Arts programs make inroads with DYS students

By Jennifer E Chase
October 1st, 2010

The Mass. Department of Education holds youth who are serving time in juvenile detention centers to the same state-mandated compliance standards as their counterparts “on the out.” So when their sentences for convicted misbehaviors are completed, they must be prepared to integrate back into whatever school setting from which they came.

Middle and high school is difficult on kids – and that’s barring the emotional and situational obstacles that land youth in court-appointed facilities in the first place. Coupled with the state’s Department of Youth Services’ (DYS) Education System factoring in special needs that can make their learning more difficult – things like being held in detention, English language-learning issues, attention disorders and general learning differences – the odds are against their academic success. But several programs across the state have found the arts to be a collective outside-the-box vehicle for teaching this hard-to-teach population. By bringing the arts to court-appointed youth, so-called juvies are learning to forget they’re juvies for a while, and instead trying on the role of students.

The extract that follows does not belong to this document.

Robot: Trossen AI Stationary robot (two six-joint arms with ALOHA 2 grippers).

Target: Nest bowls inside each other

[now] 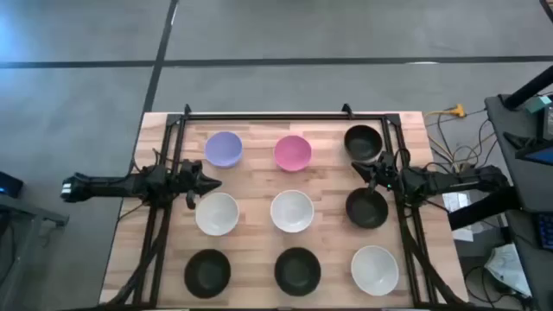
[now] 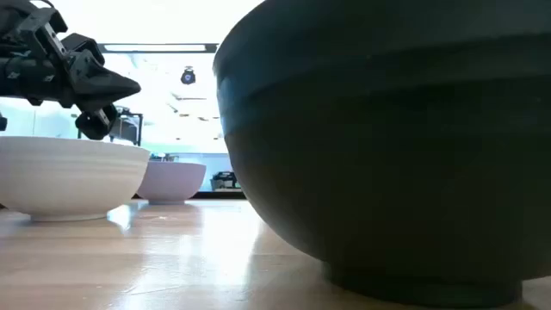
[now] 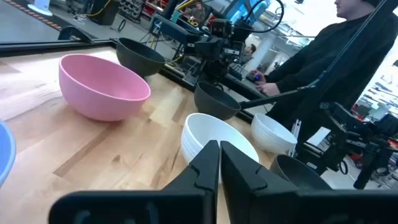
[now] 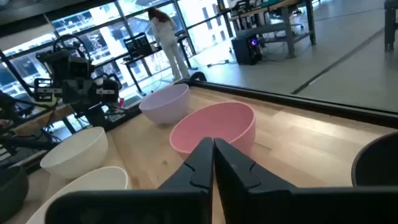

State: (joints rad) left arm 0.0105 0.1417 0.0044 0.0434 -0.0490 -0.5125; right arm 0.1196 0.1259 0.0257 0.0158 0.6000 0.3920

After years as an art teacher in the state’s DYS educational system, about four years ago photographer and artist Derek Fenner started noticing something. “I saw so many kids coming through the system with an inclination for the arts,” he says, while also noticing a lack of art teachers to teach them. In fact, several kids showed such aptitude that maybe, he thought, the curriculum was being taught wrong: too traditionally. Maybe, with his students’ different learning styles, the arts could be a valuable tool for helping students express themselves.

“The arts saved me as a lifelong learner,” says Fenner, recalling his high school experience. “Art gave me a reason to learn math. If my photography wasn’t working, it was probably the fractions,” noting the effect the little numbers on light meters have on his work’s beauty. Wondering how the system could help its tougher youth more easily navigate their classes, “I began to push the system and step out of the role as teacher and do more,” he says.

In 2006, Fenner began writing grants to fund a new program that would help inject the arts into the state’s juvenile detention classrooms by bringing in artists to help teach non-arts classes. Through collaboration with the 30-year-old Hampshire Educational Collaborative (HEC) and DYS, Fenner is now the founder and director of Unlocking The Light (UTL). Today it’s funded by the U.S. Department of Education’s Office of Innovation and Improvement.

Google the program’s name and the first hit lands on its mission: “Integrating the Arts in Juvenile Justice Education.” How it integrates is unique: UTL offers professional development for artists, training them in the ways of teaching DYS students and assigns them as visiting artists for 10-day stints in detention-center classrooms.

Since its founding, UTL has placed 16 actors, cartoon artists, dancers, filmmakers, painters, photographers and writers in science, English, history, science and life skills classes. The teachers in classrooms where UTL artists are assigned become students as they learn to present their own material, differently. Says Fenner, “There are multitudes of ways to teach. It’s important for kids to see teachers as learners and for teachers to see kids in a new way.”

In 2006, UTL collaborated with Boston-based artist-teacher group Actors’ Shakespeare Project (ASP) to bring live action to English teacher Evan Gentler’s classroom at the Eliot Short-Term Treatment Center in Roxbury, Mass.

About 98 percent of Gentler’s students are ages 14-18, with a few ages one year younger or older. Students spend three to eight-month sentences at the Eliot. It’s typically a last step before returning to their community or school system.

That year, Gentler’s class of adolescent males learned to stage three scenes from “Titus Andronicus” and for the last three years, “Othello” has been the play of choice. Shakespeare’s human tales of human struggle make his plays an easy sell as work that at times mirrors the lives of his students.

“At the beginning of every school year, we make a list of the themes and ideas in their world. No matter what we study all year, invariably, for these incarcerated youth, their list includes trust, loyalty, fear … things everyone struggles with. When we do Shakespeare, we present it to them in light of their own ideas. I try to do that with everyone we study.”

Students not only perform lines but they participate in blocking and editing scripts, too. So do Gentler’s kids get psyched to wax poetic about the Bard’s words? It depends on the class … and, how he presents it to them.

“I don’t say at the very beginning, ‘In a month, we’re all going to be staging large scenes for a large audience!” he says. “I do say [what] the Massachusetts’ educational state standards for drama and recitation are.” Then, he says, they understand it’s a legitimate educational demand.

“They don’t want their time wasted. I tell them they’d be studying it if they were on the out.”

“It’s incumbent upon teachers that students make their own connections between ideas in writing and their own lives,” says Gentler. UTL or not, he incorporates arts into his curriculum by teaching word choice and poetic voice through lyrics and music.